The section on Pragmatic Project Techniques is equally interesting. As I said before, Jared and William don’t advocate any particular methodology, but have acquired a collection of practices over their years of software development that work. That said, there’s a fair amount of overlap with traditional agile methods. It covers techniques such as daily meetings (aka Daily Standups in XP), a shared list of work referred to as “The List”, among others. I would imagine that this section of the book would be the most useful to the majority of people reading this book. Geeks tend to focus on tools (section 1), but often ignore the processes that make a project successfull (or not).

Tracer Bullet Development was covered in the original Pragmatic Programmers book, though this book covers it in much greater depth. It’s very useful in situations where the client doesn’t fully know what he/she wants. You essentially build a prototype, and use it to draw out the requirements from your customer. It’s more involved than that (it warranted its own section in the book), you’ll need to read the book to gain a full understanding.

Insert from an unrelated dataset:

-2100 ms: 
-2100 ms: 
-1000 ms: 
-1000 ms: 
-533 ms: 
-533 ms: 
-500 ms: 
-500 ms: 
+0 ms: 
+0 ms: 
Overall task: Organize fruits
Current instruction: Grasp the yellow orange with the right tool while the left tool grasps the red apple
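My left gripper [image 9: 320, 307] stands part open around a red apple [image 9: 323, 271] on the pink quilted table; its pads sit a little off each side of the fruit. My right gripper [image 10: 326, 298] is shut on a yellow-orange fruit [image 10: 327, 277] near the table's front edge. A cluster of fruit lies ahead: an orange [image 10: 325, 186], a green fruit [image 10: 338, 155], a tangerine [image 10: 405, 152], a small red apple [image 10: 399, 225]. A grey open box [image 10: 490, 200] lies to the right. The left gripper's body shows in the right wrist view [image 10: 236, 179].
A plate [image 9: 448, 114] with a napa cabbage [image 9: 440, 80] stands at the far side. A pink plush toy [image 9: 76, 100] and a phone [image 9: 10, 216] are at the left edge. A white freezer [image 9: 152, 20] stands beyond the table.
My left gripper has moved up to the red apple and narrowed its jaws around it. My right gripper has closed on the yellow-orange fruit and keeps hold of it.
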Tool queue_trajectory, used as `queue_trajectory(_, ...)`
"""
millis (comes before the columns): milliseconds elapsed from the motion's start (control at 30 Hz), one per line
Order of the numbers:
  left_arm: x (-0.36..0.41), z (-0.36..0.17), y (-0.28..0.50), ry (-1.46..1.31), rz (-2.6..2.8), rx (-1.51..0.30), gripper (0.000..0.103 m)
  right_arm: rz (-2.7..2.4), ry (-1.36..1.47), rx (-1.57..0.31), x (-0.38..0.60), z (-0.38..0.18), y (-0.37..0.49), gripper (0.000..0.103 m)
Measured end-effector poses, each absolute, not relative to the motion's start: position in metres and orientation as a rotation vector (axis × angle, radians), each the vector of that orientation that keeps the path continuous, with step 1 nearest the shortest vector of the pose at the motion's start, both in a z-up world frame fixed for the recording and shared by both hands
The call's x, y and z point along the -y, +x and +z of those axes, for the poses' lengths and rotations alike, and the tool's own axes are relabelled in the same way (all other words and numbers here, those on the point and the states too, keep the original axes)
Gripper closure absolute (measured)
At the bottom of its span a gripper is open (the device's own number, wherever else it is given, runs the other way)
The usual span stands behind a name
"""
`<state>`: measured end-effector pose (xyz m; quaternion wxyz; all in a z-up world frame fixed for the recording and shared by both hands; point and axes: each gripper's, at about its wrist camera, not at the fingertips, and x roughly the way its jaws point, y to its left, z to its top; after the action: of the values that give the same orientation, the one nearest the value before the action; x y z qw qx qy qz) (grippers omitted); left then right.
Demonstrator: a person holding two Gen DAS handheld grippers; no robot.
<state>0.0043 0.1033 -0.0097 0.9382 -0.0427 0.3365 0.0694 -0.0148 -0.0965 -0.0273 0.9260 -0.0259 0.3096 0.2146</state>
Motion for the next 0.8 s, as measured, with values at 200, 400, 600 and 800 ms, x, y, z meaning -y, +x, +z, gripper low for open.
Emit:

Common Problems and How to Solve Them was probably my favorite section of the book. It’s a collection of 18 recipes for how to handle a given situation using the principles outlined previously in the book. It covers situations like “The customers are unhappy” and “Features keep creeping in” with practical advice for how to deal with them. All of us find ourselves in these kind of situations from time to time, and this book would come in very handy when they do arise.

Summary

In summary, I think this is an excellent book. It’s not billed as such, but it could almost be considered a sequel to the original Pragmatic Programmers book. While the original focused on the tools and techniques of the trade, this book elaborates on those and adds a lot of information on processes. Combine this with the “Common Problems” section, and you have a very useful book indeed. The writing style is somewhat casual, similar to the other books from the Pragmatic Programmers, and the book is filled with real-world examples from the authors. I would highly recommend Ship It! to anyone interested in improving their software development skills.